Nestroy am Grazer Schauspielhaus: „Das ist klassisch!“
Von Thomas Trenkler
Die Inszenierung des „Talismans“ vor eineinhalb Jahren war derart erfolgreich, dass Dominique Schnizer, 1980 in Graz geboren, vom Schauspielhaus seiner Heimatstadt gebeten wurde, sich erneut mit Johann Nestroy, 1862 in Graz gestorben, zu beschäftigen. Und so hatte am Freitag „Einen Jux will er sich machen“ Premiere.

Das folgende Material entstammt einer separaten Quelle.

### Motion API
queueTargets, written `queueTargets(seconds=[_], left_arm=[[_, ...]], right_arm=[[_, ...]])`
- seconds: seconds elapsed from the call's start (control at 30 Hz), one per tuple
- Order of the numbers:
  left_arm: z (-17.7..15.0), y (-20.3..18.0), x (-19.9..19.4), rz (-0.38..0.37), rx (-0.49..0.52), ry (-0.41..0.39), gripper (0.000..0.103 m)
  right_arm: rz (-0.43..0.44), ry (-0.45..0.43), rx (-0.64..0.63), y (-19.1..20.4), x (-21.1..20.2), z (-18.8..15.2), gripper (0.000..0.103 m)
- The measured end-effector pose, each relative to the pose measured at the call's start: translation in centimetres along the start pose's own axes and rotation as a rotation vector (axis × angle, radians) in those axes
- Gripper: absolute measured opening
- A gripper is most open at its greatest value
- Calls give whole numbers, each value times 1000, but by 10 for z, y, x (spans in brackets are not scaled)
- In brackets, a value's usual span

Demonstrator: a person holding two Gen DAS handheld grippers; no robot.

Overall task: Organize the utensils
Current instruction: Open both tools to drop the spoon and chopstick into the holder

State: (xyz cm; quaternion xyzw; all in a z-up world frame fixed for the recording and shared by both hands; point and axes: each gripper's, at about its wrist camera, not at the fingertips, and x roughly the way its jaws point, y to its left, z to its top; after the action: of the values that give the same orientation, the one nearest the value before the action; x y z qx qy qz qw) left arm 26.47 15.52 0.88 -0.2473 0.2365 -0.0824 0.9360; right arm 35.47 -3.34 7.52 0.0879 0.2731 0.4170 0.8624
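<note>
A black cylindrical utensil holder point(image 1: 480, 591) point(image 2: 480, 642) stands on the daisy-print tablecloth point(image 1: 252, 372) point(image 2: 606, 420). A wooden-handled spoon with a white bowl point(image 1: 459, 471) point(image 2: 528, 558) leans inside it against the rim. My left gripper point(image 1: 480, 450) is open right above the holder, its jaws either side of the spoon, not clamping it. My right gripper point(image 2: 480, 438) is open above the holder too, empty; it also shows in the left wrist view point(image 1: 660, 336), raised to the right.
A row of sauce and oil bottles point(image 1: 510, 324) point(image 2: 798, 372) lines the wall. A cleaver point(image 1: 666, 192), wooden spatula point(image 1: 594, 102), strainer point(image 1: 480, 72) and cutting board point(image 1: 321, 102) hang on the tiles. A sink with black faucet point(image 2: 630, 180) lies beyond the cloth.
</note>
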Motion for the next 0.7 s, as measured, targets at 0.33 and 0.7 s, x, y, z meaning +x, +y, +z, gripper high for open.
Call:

Die Idee, die Komödie in die Gegenwart zu übertragen, hätte er, so Schnizer im Programm, langweilig gefunden. Er schaue lieber in die Vergangenheit – um darüber zu erschrecken, „dass sich gar nicht so viel geändert hat“. Das Aktualisieren ist auch gar nicht notwendig, wenn bereits in der allerersten Szene ein Batzen Geld aus Brüssel erhofft wird. Schnizer wählte also einen Zugang, den Melchior, der vazierende Hausknecht, mit seinem überstrapazierten Lieblingsausruf kommentieren würde: „Das ist klassisch!“
Man unterhält sich zweieinhalb Stunden blendend und sieht, was beim „ Jux“ gar nicht so einfach ist, zahlreiche neue Gags. Den Brückenschlag ins Jetzt gibt es natürlich auch – als Kontrapunkt. Denn Stefanie Sargnagel fügte den drei Couplets, in denen der Handlungsdiener Weinberl die Zustände kritisiert, Strophen hinzu.
Sie habe, liest man, sehr wohl versucht, Sargnagel mit Nestroy zusammenzubringen. Doch die Bruchlinie bleibt hart: Die goscherte Autorin will dem Spießbürger, der angeblich beim Goethe „abspritzt“, den Spiegel vorhalten – und fährt ihm mit dem Stellwagen ins Gesicht. Sie dekliniert nur sattsam bekannte Vorurteile durch. Der Bürger wolle Ordnung, er habe ein „Büberl“ mit „glitschigem Haar“ gewählt, es grause ihm vor „schirchen Emanzen, vor Moslems und Warmen“. Und er arbeite gerne auch 14 Stunden, wenn im Gegenzug Flüchtlingsrouten und -heime geschlossen würden. Wörter wie „Gleichstellungswahnsinn“ und „Linkslinke“ dürfen nicht fehlen.
Andauernd in Nöten
Franz Solar, um klare Artikulation bemüht, tut sich mit manchem hatscherten Reim zur beschwingten Musik von Bernhard Neumaier (mit Violine, Marimba und Bass) schwer. Aber er ist ein hinreißender Weinberl. Einmal wenigstens möchte sich dieser grundanständige Mensch einen Jux erlauben – und in der Stadt als verfluchter Kerl auf den Putz hauen. Die folgenden Kalamitäten treiben Solar das blanke Entsetzen ins Gesicht: Getrieben von Angst befindet er sich zusammen mit Clemens Maria Riegler als Lehrbub Christopherl andauernd in Nöten.
Eigentlich sollten sie, die Provinzler, geschmacklos herausgeputzt in der Stadt erscheinen. Darauf verzichtet Ausstatterin Christin Treunert generös. Sie versetzt die Posse, 1840 uraufgeführt, vom Biedermeier ins späte 19. Jahrhundert. Ihre Guckkästen auf der Drehbühne sind extrem liebevoll befüllt, ihre Kostüme entzücken.
Rudi Widerhofer erinnert als Melchior an eine Vogelscheuche – und begeistert mit perfider Bauernschläue. Werner Strenger imponiert in dieser homogenen Inszenierung, in der ausgiebig steirisch gebellt wird, als cholerisch-herrischer Gewürzkrämer Zangler, der sich in eine absurde Modepuppe (Anna Szandtner mit rotem Näschen als Madame Knorr) verschaut hat. Und der schnöselige „Piefke“ August Sonders des Mathias Lodd ist wie von Wilhelm Busch gezeichnet.
Doch Franz Xaver Zach spielt sie alle an die Wand: als alte Jungfer, die aussieht wie Königin Victoria – und vor Freude grandios mit den Händen flattert. Sehr nett.